When summer finally comes to the Pacific Northwest, it passes too quickly. Those twelve or so sunny weekends must be cherished and savored.

There’s no better place to spend the warm, sunny days of summer than outside. Even better? Spend your nights outside, too.

Car camping is all the rage. Maybe it’s stagnant wages, or the high cost of hotel rooms. Or maybe our Northwest winters seem so very cloudy that sleeping outside, under a clear night sky, just needs to happen come summer.

But be warned – it’s crowded out there. Make reservations for a campsite if you can (some campgrounds take them, and some don’t). If you don’t have reservations, have a backup plan in case you can’t get a campsite at your first-choice campground. My backup plan is usually knowing where some nearby, less-popular campgrounds are.

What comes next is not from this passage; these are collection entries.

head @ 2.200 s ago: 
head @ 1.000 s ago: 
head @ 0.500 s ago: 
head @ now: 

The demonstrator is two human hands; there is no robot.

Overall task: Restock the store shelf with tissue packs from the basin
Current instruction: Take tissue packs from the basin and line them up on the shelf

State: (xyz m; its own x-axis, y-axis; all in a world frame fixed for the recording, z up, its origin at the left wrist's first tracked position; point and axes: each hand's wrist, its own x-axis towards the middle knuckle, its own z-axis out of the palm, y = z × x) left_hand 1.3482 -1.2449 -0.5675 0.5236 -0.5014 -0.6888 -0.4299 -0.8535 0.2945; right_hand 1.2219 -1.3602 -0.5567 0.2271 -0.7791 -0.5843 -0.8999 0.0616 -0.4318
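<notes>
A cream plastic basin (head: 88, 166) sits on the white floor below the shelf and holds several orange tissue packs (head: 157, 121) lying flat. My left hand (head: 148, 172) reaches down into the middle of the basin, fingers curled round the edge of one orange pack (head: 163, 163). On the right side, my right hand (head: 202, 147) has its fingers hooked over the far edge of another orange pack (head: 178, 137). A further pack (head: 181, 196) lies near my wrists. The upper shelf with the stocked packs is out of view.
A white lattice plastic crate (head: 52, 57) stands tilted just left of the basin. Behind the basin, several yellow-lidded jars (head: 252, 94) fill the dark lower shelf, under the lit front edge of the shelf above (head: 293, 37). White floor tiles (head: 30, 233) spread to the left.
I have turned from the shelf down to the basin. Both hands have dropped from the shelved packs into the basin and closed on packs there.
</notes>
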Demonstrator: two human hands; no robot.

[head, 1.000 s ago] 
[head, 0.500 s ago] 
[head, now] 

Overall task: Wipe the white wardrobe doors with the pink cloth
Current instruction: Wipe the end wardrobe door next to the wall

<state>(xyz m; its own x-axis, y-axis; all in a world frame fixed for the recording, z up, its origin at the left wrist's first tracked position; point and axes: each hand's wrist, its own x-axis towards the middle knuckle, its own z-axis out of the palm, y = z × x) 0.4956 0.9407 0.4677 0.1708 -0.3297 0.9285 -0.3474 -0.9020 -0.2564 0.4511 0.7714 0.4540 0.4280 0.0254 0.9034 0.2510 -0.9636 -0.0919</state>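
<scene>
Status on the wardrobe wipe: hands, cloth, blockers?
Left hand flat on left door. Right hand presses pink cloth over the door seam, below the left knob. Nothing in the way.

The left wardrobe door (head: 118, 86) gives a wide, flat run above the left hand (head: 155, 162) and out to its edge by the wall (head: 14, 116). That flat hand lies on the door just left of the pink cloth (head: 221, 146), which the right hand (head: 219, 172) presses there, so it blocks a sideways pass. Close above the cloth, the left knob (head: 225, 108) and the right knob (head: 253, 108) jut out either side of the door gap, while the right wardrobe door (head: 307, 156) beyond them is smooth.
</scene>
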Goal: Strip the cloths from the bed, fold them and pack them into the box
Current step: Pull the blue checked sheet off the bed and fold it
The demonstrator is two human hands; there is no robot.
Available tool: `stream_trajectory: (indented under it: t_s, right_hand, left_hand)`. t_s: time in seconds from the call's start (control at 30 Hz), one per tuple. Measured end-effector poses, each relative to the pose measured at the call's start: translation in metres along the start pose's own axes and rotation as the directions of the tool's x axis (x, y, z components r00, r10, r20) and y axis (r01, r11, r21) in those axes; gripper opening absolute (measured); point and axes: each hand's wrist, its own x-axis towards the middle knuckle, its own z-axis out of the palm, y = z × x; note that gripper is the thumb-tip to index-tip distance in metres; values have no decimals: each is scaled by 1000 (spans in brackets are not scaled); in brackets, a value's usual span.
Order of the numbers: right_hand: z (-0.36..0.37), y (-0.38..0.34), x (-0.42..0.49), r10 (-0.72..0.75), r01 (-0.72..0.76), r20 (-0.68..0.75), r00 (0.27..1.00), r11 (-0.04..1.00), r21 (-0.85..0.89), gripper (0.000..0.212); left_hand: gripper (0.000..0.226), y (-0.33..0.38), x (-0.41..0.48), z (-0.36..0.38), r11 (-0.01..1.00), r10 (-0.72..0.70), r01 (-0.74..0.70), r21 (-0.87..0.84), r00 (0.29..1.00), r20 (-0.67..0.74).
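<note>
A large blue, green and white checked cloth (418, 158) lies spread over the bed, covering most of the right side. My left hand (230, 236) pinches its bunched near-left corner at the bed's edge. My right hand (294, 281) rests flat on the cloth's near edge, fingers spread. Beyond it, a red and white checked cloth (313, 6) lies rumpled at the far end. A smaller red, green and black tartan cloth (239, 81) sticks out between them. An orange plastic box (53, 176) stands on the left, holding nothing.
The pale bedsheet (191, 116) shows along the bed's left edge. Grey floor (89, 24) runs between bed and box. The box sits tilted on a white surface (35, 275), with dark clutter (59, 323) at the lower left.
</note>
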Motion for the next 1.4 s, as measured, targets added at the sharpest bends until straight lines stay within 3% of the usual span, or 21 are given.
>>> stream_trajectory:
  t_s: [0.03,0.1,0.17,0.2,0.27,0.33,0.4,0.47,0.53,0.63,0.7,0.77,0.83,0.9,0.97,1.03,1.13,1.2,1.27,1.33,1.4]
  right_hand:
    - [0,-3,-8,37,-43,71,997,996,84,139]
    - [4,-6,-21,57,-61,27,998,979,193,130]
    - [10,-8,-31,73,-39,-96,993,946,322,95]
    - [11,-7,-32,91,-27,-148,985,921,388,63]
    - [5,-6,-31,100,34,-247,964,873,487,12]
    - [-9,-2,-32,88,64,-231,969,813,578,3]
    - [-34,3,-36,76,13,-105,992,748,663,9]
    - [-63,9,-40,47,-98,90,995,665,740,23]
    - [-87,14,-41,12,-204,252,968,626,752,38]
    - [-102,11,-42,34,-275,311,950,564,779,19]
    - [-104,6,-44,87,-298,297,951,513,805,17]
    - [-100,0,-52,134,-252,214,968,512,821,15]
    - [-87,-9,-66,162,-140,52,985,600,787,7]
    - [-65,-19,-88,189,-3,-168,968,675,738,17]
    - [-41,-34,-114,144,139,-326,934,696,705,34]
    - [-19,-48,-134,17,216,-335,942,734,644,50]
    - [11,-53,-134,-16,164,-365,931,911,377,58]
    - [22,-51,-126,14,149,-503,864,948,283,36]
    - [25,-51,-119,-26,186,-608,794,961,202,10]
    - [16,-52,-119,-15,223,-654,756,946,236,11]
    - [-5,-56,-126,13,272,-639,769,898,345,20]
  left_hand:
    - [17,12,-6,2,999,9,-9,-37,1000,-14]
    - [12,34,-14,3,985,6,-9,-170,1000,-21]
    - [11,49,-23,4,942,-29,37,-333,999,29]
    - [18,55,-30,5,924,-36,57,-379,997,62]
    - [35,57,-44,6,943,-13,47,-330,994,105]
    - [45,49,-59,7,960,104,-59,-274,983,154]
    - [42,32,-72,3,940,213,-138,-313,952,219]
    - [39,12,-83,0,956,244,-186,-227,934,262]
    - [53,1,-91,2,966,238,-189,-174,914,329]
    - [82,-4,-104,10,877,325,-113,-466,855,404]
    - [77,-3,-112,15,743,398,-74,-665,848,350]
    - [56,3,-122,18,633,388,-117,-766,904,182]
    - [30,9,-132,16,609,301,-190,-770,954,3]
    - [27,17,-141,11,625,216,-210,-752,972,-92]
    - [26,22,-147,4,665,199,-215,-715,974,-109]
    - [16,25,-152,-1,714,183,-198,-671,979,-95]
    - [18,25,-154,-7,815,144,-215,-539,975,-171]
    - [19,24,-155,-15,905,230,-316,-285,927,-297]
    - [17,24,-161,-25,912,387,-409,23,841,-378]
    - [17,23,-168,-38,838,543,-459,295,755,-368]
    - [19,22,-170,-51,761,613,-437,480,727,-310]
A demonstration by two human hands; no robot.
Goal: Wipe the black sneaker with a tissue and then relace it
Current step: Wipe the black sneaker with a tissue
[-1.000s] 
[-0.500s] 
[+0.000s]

Many Oregon Coast campgrounds take advanced reservations these days. For federal recreation lands (forest service and national park campgrounds) go to to make a campsite reservation. About half of Oregon state parks’ campgrounds accept advanced reservations – to make a state park camping reservation click here.

Our five favorite Oregon Coast campgrounds are below, starting on the north Oregon Coast near Astoria and ending on the south Oregon Coast near Bandon. Are you thinking what I’m thinking? Stringing these campgrounds together from north to south makes for a pretty perfect Oregon Coast camping road trip! That’s why we’ve included nearby hikes and places to grab some coffee or post-hike grub at each location.

Here are our favorite Oregon Coast campgrounds.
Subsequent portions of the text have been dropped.